He struggled back into action just in time to see Spear of Destiny fall apart. Their 1988 album, The Price You Pay and single So in Love with You foundered in the face of his inability to promote them, and while Brandon bravely tried to relaunch the group in 1990, reuniting with Stan Stammers alongside drummer Bobby Rae Mayhem and guitarist Mark Thwaite, his future drifted even further out of reach when sundry legal problems meant he couldn't even continue using the band's name. Two largely unsatisfying albums document this era, the comeback Sod's Law, released in 1992, and Live at the Lyceum (1993).
Abandoning Britain, Brandon relocated to Philadelphia, where he hooked up with the two American musicians who would become the backbone of his future activities, guitarist John McNutt and drummer Art Smith.
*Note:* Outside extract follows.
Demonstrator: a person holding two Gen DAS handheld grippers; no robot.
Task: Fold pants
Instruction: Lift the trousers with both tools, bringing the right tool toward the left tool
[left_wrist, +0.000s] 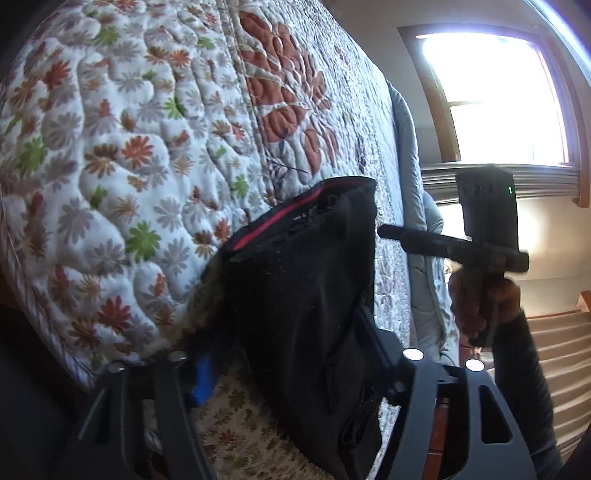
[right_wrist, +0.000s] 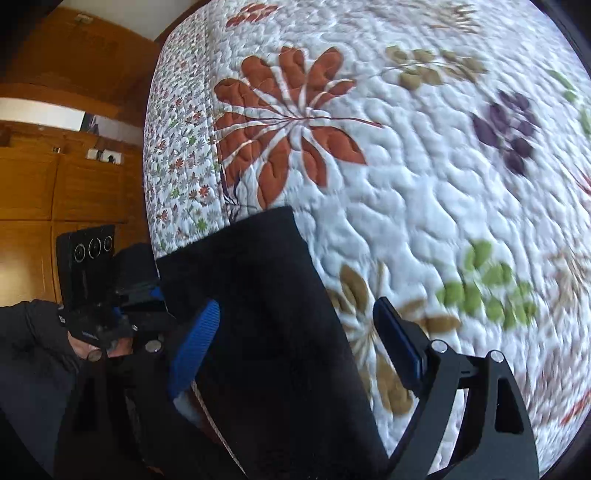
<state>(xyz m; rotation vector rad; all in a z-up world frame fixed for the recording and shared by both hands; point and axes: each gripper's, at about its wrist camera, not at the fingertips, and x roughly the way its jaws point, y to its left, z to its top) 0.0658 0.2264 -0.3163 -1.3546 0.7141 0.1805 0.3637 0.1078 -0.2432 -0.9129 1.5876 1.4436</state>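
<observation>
Left gripper (left_wrist: 288, 373) sat nearest the lens in the left wrist view, jaws spread with a thick bundle of black pants (left_wrist: 306, 295) between them; blue pad (left_wrist: 205, 376) on one finger pressed against the fabric edge, the other finger's contact was hidden by the cloth, so couldn't confirm a firm clamp, though it looked closed on the pants. Pants showed a red stripe (left_wrist: 280, 218) along the upper edge and hung off the side of the bed, over the floral quilt (left_wrist: 122, 147). Right gripper (right_wrist: 295, 339) in its own view had its fingers apart, blue pad of the left finger (right_wrist: 195, 347) touching the black pants (right_wrist: 266, 314), the other finger (right_wrist: 399, 343) clear of the cloth over the quilt (right_wrist: 424, 184): open, not pinching. The pants' far corner lay just below a big orange flower print (right_wrist: 291, 125). Further out, the left view caught the person's right hand (left_wrist: 484, 299) holding the other tool's handle, beside a grey padded edge (left_wrist: 410, 147) along the bed. Beyond that, a bright window (left_wrist: 491, 96). In the right view, wooden cabinets (right_wrist: 55, 184) stood behind the other gripper's body.
</observation>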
Demos recorded by this team, under the tentative name Elephant Daze, would subsequently be issued on the Psalm Three archive collection; they went unreleased at the time, however, and Brandon returned to Britain, bringing his new bandmates with him. For a time, the team toured as Theatre of Hate and briefly worked under the unlikely name of 10:51 releasing the single, Children of the Damned, and the album Stone in the Rain. Brandon finally took the Spear name back for himself in 1998, when he began work on a new album, Religion.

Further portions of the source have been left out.